**Description of the task:** The data below is to be repeated in full, exactly as given.
——————
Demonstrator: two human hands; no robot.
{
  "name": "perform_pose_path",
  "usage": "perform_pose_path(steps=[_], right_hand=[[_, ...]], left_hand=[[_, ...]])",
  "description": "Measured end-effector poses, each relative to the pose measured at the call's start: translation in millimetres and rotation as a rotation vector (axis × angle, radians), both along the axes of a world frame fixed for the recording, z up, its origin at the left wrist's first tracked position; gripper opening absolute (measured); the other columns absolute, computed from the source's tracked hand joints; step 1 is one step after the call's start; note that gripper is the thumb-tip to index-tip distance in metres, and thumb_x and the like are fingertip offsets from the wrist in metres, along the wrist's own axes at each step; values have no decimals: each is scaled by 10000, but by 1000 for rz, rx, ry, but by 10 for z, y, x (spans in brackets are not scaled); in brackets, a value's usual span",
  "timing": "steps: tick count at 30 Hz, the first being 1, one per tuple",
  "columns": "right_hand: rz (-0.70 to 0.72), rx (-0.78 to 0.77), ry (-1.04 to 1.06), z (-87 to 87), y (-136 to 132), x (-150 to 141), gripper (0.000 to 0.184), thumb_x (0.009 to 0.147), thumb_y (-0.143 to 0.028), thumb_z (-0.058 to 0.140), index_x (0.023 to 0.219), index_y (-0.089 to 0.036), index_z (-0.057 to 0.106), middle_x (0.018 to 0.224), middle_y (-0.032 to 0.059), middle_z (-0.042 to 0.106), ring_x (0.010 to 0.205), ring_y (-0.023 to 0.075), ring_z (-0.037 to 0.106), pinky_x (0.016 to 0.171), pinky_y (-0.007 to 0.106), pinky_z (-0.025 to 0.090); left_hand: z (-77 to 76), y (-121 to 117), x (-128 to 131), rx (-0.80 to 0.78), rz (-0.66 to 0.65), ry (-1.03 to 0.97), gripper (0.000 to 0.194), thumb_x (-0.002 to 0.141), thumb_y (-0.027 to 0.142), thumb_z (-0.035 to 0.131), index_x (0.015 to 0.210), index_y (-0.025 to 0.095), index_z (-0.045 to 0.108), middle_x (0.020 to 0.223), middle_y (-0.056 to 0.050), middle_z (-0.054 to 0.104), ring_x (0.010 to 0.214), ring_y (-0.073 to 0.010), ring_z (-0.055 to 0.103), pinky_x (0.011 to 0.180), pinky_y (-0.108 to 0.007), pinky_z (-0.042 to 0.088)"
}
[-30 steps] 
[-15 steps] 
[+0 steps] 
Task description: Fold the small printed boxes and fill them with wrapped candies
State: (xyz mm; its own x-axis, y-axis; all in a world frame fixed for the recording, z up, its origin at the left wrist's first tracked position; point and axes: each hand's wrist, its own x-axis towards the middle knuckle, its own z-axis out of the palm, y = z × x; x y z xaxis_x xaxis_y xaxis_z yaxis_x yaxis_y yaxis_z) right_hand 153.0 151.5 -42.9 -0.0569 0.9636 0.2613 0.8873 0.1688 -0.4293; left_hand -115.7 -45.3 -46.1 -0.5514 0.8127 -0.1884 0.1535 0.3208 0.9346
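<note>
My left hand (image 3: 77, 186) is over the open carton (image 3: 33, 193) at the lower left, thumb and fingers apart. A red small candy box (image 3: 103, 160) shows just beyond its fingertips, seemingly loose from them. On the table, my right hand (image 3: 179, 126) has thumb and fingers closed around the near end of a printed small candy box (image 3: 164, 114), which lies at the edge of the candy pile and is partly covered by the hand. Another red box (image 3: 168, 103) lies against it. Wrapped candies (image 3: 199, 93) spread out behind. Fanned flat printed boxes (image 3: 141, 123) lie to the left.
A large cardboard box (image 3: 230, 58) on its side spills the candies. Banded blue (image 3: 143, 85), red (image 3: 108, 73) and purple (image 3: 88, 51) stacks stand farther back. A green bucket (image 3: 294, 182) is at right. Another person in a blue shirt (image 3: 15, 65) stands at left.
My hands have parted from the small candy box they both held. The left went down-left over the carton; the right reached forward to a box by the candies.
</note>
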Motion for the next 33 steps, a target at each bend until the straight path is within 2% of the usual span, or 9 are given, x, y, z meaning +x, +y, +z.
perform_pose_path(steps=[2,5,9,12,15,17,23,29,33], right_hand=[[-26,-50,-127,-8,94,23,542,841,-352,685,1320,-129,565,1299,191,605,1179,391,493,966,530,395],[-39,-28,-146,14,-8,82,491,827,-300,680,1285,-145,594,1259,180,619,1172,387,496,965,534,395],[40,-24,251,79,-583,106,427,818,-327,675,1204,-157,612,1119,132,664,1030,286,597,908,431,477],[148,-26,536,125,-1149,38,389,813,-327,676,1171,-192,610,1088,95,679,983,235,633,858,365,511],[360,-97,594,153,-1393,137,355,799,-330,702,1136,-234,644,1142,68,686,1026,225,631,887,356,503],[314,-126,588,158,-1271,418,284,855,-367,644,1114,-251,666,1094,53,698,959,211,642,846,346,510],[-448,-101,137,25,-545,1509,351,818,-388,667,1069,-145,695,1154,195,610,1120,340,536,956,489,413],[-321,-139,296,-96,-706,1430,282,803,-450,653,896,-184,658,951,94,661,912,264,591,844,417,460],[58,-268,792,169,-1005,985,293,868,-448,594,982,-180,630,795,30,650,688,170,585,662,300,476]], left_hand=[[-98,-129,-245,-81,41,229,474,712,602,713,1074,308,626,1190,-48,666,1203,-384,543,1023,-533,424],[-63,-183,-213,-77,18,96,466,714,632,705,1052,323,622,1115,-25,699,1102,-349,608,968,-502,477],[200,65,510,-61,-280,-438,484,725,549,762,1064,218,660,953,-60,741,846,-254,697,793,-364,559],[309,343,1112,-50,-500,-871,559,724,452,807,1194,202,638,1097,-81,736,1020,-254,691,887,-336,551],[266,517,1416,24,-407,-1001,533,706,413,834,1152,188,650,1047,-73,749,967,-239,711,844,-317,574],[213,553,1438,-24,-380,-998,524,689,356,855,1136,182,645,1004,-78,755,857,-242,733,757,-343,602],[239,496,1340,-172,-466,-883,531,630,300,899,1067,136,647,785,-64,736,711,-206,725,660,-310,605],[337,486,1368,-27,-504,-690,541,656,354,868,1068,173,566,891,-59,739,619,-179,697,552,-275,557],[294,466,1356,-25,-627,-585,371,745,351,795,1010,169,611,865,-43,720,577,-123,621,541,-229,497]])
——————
**Task response:**
Demonstrator: two human hands; no robot.
{
  "name": "perform_pose_path",
  "usage": "perform_pose_path(steps=[_], right_hand=[[_, ...]], left_hand=[[_, ...]])",
  "description": "Measured end-effector poses, each relative to the pose measured at the call's start: translation in millimetres and rotation as a rotation vector (axis × angle, radians), both along the axes of a world frame fixed for the recording, z up, its origin at the left wrist's first tracked position; gripper opening absolute (measured); the other columns absolute, computed from the source's tracked hand joints; step 1 is one step after the call's start; note that gripper is the thumb-tip to index-tip distance in metres, and thumb_x and the like are fingertip offsets from the wrist in metres, along the wrist's own axes at each step; values have no decimals: each is scaled by 10000, but by 1000 for rz, rx, ry, but by 10 for z, y, x (spans in brackets are not scaled); in brackets, a value's usual span",
  "timing": "steps: tick count at 30 Hz, the first being 1, one per tuple",
  "columns": "right_hand: rz (-0.70 to 0.72), rx (-0.78 to 0.77), ry (-1.04 to 1.06), z (-87 to 87), y (-136 to 132), x (-150 to 141), gripper (0.000 to 0.184), thumb_x (0.009 to 0.147), thumb_y (-0.143 to 0.028), thumb_z (-0.058 to 0.140), index_x (0.023 to 0.219), index_y (-0.089 to 0.036), index_z (-0.057 to 0.106), middle_x (0.018 to 0.224), middle_y (-0.032 to 0.059), middle_z (-0.042 to 0.106), ring_x (0.010 to 0.205), ring_y (-0.023 to 0.075), ring_z (-0.037 to 0.106), pinky_x (0.016 to 0.171), pinky_y (-0.007 to 0.106), pinky_z (-0.025 to 0.090); left_hand: z (-77 to 76), y (-121 to 117), x (-128 to 131), rx (-0.80 to 0.78), rz (-0.66 to 0.65), ry (-1.03 to 0.97), gripper (0.000 to 0.194), thumb_x (-0.002 to 0.141), thumb_y (-0.027 to 0.142), thumb_z (-0.035 to 0.131), index_x (0.015 to 0.210), index_y (-0.025 to 0.095), index_z (-0.045 to 0.108), middle_x (0.020 to 0.223), middle_y (-0.056 to 0.050), middle_z (-0.054 to 0.104), ring_x (0.010 to 0.214), ring_y (-0.073 to 0.010), ring_z (-0.055 to 0.103), pinky_x (0.011 to 0.180), pinky_y (-0.108 to 0.007), pinky_z (-0.042 to 0.088)"
}
[-30 steps] 
[-15 steps] 
[+0 steps] 
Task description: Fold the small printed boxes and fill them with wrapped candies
State: (xyz mm; its own x-axis, y-axis; all in a world frame fixed for the recording, z up, its origin at the left wrist's first tracked position; point and axes: each hand's wrist, its own x-axis towards the middle knuckle, its own z-axis out of the palm, y = z × x; x y z xaxis_x xaxis_y xaxis_z yaxis_x yaxis_y yaxis_z) right_hand 153.0 151.5 -42.9 -0.0569 0.9636 0.2613 0.8873 0.1688 -0.4293; left_hand -115.7 -45.3 -46.1 -0.5514 0.8127 -0.1884 0.1535 0.3208 0.9346
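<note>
My left hand (image 3: 77, 186) is over the open carton (image 3: 33, 193) at the lower left, thumb and fingers apart. A red small candy box (image 3: 103, 160) shows just beyond its fingertips, seemingly loose from them. On the table, my right hand (image 3: 179, 126) has thumb and fingers closed around the near end of a printed small candy box (image 3: 164, 114), which lies at the edge of the candy pile and is partly covered by the hand. Another red box (image 3: 168, 103) lies against it. Wrapped candies (image 3: 199, 93) spread out behind. Fanned flat printed boxes (image 3: 141, 123) lie to the left.
A large cardboard box (image 3: 230, 58) on its side spills the candies. Banded blue (image 3: 143, 85), red (image 3: 108, 73) and purple (image 3: 88, 51) stacks stand farther back. A green bucket (image 3: 294, 182) is at right. Another person in a blue shirt (image 3: 15, 65) stands at left.
My hands have parted from the small candy box they both held. The left went down-left over the carton; the right reached forward to a box by the candies.
</note>
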Motion for the next 33 steps, a target at each bend until the straight path is within 2% of the usual span, or 9 are given, x, y, z meaning +x, +y, +z.
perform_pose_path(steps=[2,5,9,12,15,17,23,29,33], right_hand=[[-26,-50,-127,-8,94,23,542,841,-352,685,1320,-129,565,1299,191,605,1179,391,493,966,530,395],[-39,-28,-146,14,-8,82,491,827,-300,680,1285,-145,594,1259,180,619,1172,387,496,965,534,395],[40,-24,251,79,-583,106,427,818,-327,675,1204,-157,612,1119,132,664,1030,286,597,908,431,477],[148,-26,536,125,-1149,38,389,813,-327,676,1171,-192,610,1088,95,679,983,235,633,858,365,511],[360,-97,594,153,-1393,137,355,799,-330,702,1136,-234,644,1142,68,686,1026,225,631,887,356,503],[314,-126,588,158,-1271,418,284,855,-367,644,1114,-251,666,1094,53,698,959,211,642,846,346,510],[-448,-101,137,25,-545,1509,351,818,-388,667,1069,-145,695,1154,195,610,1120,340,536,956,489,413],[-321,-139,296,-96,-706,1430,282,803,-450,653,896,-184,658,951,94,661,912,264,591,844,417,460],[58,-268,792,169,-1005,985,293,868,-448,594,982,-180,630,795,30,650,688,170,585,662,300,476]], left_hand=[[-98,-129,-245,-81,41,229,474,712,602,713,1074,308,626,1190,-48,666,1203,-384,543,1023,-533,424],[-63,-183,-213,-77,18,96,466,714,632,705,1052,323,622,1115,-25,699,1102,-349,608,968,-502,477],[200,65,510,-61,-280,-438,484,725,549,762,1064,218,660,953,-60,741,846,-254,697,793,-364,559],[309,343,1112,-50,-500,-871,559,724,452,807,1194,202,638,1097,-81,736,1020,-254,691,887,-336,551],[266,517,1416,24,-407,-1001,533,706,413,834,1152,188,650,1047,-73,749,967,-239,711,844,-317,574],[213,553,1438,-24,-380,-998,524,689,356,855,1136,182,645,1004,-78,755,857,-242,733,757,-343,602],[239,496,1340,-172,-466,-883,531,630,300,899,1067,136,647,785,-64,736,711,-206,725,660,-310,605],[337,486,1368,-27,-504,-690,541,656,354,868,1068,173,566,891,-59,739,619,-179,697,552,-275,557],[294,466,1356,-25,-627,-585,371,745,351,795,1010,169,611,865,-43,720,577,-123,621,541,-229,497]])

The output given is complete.